- [Data segment]:
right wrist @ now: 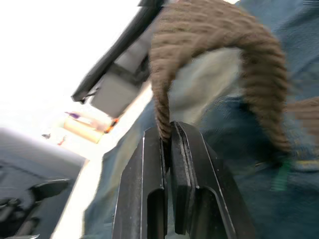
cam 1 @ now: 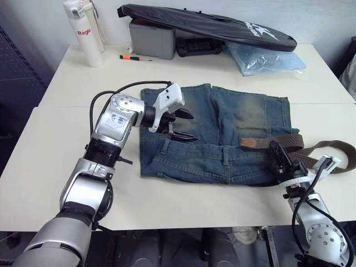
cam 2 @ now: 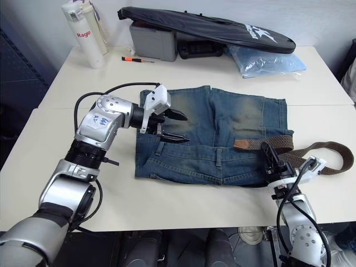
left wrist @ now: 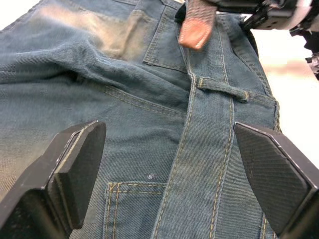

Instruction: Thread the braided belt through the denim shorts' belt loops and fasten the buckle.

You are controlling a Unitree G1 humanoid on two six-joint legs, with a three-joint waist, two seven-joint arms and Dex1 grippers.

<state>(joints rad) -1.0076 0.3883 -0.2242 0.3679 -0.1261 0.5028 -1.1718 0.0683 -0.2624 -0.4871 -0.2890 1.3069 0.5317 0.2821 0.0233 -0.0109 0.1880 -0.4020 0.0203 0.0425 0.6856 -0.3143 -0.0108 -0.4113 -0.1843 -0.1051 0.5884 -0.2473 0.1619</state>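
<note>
Threading barely begun: right pincer (right wrist: 167, 134) clamped the brown woven braided belt (cam 1: 311, 149); left pincer (cam 1: 179, 127) gaped, empty, over faded blue denim shorts (cam 1: 222, 119); fastening outstanding.

Even, bright overhead light falls on the pale table (cam 1: 222, 83), with soft short shadows under the left arm and along the near hem of the denim shorts (cam 1: 222, 139); the head views are sharp across the whole scene, with mild glare on the long black bag (cam 1: 211, 25). In the right wrist view the background beyond the braided belt (right wrist: 214, 45) is blown out to white and heavily blurred; the left wrist view is clear on the denim, softening toward the far edge.
</note>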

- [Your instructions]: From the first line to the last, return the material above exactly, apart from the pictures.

- [Solution for this task]:
right wrist @ now: 
cam 1 @ now: 
cam 2 @ now: 
left wrist @ now: 

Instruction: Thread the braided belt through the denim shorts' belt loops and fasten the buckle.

You are controlling a Unitree G1 humanoid on two six-joint legs, with a three-joint waist, two seven-joint arms and Dex1 grippers.

<state>(joints rad) -1.0076 0.3883 -0.2242 0.3679 -0.1261 0.5028 -1.1718 0.0683 -0.2624 -0.4871 -0.2890 1.3069 0.5317 0.2821 0.0233 -0.0109 0.1880 -0.4020 0.0203 0.0425 0.6856 -0.3143 -0.0108 -0.4113 -0.1843 -0.1051 0.5884 -0.2473 0.1619</state>
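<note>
Threading barely begun: right pincer (right wrist: 167, 134) clamped the brown woven braided belt (cam 1: 311, 149); left pincer (cam 1: 179, 127) gaped, empty, over faded blue denim shorts (cam 1: 222, 119); fastening outstanding.

Even, bright overhead light falls on the pale table (cam 1: 222, 83), with soft short shadows under the left arm and along the near hem of the denim shorts (cam 1: 222, 139); the head views are sharp across the whole scene, with mild glare on the long black bag (cam 1: 211, 25). In the right wrist view the background beyond the braided belt (right wrist: 214, 45) is blown out to white and heavily blurred; the left wrist view is clear on the denim, softening toward the far edge.
</note>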

For this exercise, nothing more remains to be done.